Effects of alginate-glycerol-citric acid concentrations on selected physical, mechanical, and barrier properties of papaya puree-based edible films and coatings, as evaluated by response surface methodology

Abstract

The development of edible coatings is an interesting strategy to reduce the use of conventional packaging materials and extend the shelf life of minimally processed fruits. The potential of papaya puree (PP) as a base for formulating edible films and coatings containing alginate (0.5–1.0 g/100 mL), glycerol (0.8–1.5 g/100 mL), and citric acid (0.5–1.0 g/100 mL) was evaluated. A Box–Behnken experimental design was used to determine the effect of independent variables on selected physical and mechanical properties, water vapor permeability (WVP) of PP edible films (PPEFs), and the surface solid density (SSD) and water vapor resistance of PP coating solutions (PPCSs) applied to papaya cubes.

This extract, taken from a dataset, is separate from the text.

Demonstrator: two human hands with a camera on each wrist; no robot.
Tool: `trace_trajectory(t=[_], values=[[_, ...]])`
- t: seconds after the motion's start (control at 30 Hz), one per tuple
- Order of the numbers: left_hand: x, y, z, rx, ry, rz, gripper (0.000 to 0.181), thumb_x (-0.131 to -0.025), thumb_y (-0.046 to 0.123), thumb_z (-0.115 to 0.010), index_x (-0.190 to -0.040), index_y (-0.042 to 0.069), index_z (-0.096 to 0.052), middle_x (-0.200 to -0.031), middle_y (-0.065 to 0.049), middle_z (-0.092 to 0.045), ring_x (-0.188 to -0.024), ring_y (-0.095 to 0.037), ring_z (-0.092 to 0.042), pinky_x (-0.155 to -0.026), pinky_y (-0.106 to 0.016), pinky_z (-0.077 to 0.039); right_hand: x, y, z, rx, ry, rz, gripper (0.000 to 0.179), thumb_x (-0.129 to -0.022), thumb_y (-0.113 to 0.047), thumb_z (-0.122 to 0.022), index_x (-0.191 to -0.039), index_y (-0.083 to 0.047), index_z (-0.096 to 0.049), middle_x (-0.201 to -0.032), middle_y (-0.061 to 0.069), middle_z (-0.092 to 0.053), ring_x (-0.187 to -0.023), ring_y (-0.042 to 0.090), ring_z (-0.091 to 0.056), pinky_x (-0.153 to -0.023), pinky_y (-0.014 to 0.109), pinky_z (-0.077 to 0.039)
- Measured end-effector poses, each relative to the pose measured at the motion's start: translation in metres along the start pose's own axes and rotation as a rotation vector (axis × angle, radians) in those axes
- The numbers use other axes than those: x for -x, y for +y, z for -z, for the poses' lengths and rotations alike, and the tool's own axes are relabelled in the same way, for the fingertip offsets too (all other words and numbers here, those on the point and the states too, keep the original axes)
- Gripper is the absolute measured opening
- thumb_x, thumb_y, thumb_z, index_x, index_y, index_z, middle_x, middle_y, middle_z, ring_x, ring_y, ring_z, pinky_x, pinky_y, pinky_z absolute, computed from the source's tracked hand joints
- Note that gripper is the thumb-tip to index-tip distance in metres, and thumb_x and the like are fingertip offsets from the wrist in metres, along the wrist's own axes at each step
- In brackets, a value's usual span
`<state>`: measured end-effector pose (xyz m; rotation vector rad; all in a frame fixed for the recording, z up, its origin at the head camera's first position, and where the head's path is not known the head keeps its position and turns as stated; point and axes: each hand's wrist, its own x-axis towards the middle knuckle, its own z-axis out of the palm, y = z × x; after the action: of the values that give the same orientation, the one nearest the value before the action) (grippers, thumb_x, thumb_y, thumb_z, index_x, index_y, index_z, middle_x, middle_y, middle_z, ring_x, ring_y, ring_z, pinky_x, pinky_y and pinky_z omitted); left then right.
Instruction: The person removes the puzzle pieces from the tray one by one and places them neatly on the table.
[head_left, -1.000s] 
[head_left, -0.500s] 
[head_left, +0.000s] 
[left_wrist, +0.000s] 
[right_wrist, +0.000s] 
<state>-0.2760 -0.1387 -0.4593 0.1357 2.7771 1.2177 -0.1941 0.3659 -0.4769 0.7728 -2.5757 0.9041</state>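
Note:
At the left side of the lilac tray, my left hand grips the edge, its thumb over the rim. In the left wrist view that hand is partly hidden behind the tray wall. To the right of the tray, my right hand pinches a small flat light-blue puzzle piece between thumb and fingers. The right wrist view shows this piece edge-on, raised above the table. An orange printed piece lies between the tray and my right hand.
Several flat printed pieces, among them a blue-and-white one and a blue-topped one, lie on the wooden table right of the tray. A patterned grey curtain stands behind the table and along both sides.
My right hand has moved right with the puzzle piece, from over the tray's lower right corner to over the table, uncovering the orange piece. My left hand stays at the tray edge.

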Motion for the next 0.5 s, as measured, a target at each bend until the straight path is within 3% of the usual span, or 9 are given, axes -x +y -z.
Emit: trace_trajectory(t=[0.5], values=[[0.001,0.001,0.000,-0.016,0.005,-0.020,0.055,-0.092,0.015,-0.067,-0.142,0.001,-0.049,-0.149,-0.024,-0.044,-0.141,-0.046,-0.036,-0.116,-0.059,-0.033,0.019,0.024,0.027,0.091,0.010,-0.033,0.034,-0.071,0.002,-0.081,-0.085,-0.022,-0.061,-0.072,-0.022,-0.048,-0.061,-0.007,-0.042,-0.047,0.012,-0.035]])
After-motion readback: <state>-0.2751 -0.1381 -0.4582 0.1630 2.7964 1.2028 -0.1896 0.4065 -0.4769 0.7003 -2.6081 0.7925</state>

Furthermore, the PPEFs and PPCSs were optimized and validated using response surface models. Alginate-citric acid and glycerol-citric acid interactions significantly affected the SSD. The highest puncture strength of PPEFs was 17.94 MPa, with the highest concentration of alginate, whereas the WVP increased with higher concentrations of glycerol and citric acid. The optimum concentrations of alginate, glycerol, and citric acid for PPCSs and PPEFs were predicted to be 0.50, 1.32, and 0.59 g/100 mL, and 0.78, 0.80, and 0.50 g/100 mL, respectively. The mean average relative percent deviations between the experimental and predicted values were less than 10%.